Aim of the exercise - Your task is to print each entry exactly as written.

Information supplied -

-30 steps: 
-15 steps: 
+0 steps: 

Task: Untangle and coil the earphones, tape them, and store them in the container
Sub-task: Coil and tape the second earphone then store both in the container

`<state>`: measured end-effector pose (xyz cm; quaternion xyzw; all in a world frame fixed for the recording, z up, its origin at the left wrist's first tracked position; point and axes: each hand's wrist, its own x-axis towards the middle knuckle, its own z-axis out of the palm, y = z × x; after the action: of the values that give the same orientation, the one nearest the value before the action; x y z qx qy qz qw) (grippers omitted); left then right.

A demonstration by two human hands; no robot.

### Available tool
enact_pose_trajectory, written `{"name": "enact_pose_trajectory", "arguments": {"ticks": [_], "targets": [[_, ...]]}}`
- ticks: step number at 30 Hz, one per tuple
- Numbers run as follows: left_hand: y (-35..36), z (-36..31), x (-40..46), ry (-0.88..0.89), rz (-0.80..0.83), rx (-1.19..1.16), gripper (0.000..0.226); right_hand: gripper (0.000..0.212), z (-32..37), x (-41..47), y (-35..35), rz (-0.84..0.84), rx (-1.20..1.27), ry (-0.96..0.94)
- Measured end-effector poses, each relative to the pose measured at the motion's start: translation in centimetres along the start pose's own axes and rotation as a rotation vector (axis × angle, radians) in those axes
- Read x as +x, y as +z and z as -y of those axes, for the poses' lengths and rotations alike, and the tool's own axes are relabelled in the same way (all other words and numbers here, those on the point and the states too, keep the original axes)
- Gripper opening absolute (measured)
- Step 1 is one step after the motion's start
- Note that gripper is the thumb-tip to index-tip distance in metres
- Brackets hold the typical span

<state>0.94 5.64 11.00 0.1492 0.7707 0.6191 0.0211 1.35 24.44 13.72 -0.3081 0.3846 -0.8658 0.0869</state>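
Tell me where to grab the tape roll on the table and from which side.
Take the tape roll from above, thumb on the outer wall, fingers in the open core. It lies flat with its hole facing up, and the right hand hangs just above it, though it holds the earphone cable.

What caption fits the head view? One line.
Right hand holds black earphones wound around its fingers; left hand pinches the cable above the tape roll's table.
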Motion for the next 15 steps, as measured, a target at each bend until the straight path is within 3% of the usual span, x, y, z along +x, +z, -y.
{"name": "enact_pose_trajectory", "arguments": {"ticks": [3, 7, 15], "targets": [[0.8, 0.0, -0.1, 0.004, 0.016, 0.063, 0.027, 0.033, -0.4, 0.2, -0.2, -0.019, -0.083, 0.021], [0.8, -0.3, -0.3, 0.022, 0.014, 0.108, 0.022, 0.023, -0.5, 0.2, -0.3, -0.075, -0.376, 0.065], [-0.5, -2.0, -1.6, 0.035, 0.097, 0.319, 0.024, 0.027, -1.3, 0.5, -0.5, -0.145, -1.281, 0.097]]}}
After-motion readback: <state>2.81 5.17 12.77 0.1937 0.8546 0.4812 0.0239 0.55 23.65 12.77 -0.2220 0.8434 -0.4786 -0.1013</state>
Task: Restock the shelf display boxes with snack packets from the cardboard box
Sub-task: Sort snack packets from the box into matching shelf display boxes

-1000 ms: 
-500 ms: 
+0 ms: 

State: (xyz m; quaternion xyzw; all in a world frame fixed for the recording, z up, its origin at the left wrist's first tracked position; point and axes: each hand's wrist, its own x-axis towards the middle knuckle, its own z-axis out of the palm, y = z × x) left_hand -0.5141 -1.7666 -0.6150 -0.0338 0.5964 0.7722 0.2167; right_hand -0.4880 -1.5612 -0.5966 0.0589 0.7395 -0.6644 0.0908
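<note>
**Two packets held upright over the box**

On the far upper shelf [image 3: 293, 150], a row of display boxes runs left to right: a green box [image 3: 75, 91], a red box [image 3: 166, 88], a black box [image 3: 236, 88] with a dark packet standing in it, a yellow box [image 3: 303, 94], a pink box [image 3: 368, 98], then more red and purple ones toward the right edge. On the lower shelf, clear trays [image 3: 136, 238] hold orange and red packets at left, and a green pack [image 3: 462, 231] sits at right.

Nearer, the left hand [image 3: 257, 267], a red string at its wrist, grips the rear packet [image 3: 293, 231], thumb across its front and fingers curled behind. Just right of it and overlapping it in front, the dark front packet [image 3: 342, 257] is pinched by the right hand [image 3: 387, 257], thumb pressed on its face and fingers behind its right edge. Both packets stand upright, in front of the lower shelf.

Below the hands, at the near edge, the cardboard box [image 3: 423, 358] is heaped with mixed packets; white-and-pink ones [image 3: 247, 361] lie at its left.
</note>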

Exercise solution -
-30 steps: 
-15 steps: 
+0 steps: 

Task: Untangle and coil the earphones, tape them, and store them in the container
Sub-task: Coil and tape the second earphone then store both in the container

`<state>`: measured end-effector pose (xyz cm; quaternion xyzw; all in a world frame fixed for the recording, z up, its origin at the left wrist's first tracked position; point and axes: each hand's wrist, its own x-axis towards the middle knuckle, its own z-axis out of the palm, y = z × x; after the action: of the values that give the same orientation, the one nearest the value before the action; x y z qx qy qz qw) (grippers omitted); left then right.

A demonstration by two human hands; no robot.

### Available tool
enact_pose_trajectory, written `{"name": "enact_pose_trajectory", "arguments": {"ticks": [_], "targets": [[_, ...]]}}`
- ticks: step number at 30 Hz, one per tuple
- Numbers run as follows: left_hand: y (-35..36), z (-36..31), x (-40..46), ry (-0.88..0.89), rz (-0.80..0.83), rx (-1.19..1.16), gripper (0.000..0.226); right_hand: gripper (0.000..0.212), z (-32..37), x (-41..47), y (-35..35), rz (-0.84..0.84), rx (-1.20..1.27), ry (-0.96..0.94)
- Measured end-effector poses, each relative to the pose measured at the motion's start: translation in centimetres along the start pose's own axes and rotation as a rotation vector (axis × angle, radians) in those axes
- Read x as +x, y as +z and z as -y of those axes, for the poses' lengths and rotations alike, and the tool's own axes are relabelled in the same way (all other words and numbers here, those on the point and the states too, keep the original axes)
- Gripper opening absolute (measured)
- Step 1 is one step after the motion's start
- Note that gripper is the thumb-tip to index-tip distance in metres
- Brackets hold the typical span

<state>0.94 5.64 11.00 0.1492 0.7707 0.6191 0.0211 1.35 24.44 13.72 -0.3081 0.3846 -0.8658 0.0869</state>
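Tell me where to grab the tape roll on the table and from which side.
Take the tape roll from above, thumb on the outer wall, fingers in the open core. It lies flat with its hole facing up, and the right hand hangs just above it, though it holds the earphone cable.

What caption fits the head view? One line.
Right hand holds black earphones wound around its fingers; left hand pinches the cable above the tape roll's table.
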Motion for the next 15 steps, as measured, a target at each bend until the straight path is within 3% of the usual span, x, y, z along +x, +z, -y.
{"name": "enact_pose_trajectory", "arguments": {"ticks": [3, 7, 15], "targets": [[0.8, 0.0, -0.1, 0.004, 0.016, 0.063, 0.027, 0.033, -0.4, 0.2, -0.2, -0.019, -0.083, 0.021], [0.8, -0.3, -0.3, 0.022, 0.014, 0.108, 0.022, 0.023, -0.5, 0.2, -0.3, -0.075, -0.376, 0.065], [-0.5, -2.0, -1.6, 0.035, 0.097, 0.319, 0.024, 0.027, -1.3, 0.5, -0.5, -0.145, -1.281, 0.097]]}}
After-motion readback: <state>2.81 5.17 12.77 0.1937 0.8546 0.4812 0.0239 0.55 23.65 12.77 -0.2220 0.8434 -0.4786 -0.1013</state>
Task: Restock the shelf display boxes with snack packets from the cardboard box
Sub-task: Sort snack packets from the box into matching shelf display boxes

-1000 ms: 
-500 ms: 
+0 ms: 

State: (xyz m; quaternion xyzw; all in a world frame fixed for the recording, z up, its origin at the left wrist's first tracked position; point and axes: each hand's wrist, its own x-axis towards the middle knuckle, its own z-axis out of the palm, y = z × x) left_hand -0.5141 -1.7666 -0.6150 -0.0338 0.5964 0.7722 0.2167; right_hand -0.4880 -1.5612 -0.5966 0.0589 0.7395 -0.6644 0.0908
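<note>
**Two packets held upright over the box**

On the far upper shelf [image 3: 293, 150], a row of display boxes runs left to right: a green box [image 3: 75, 91], a red box [image 3: 166, 88], a black box [image 3: 236, 88] with a dark packet standing in it, a yellow box [image 3: 303, 94], a pink box [image 3: 368, 98], then more red and purple ones toward the right edge. On the lower shelf, clear trays [image 3: 136, 238] hold orange and red packets at left, and a green pack [image 3: 462, 231] sits at right.

Nearer, the left hand [image 3: 257, 267], a red string at its wrist, grips the rear packet [image 3: 293, 231], thumb across its front and fingers curled behind. Just right of it and overlapping it in front, the dark front packet [image 3: 342, 257] is pinched by the right hand [image 3: 387, 257], thumb pressed on its face and fingers behind its right edge. Both packets stand upright, in front of the lower shelf.

Below the hands, at the near edge, the cardboard box [image 3: 423, 358] is heaped with mixed packets; white-and-pink ones [image 3: 247, 361] lie at its left.
</note>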

The answer to this exercise has been written out completely.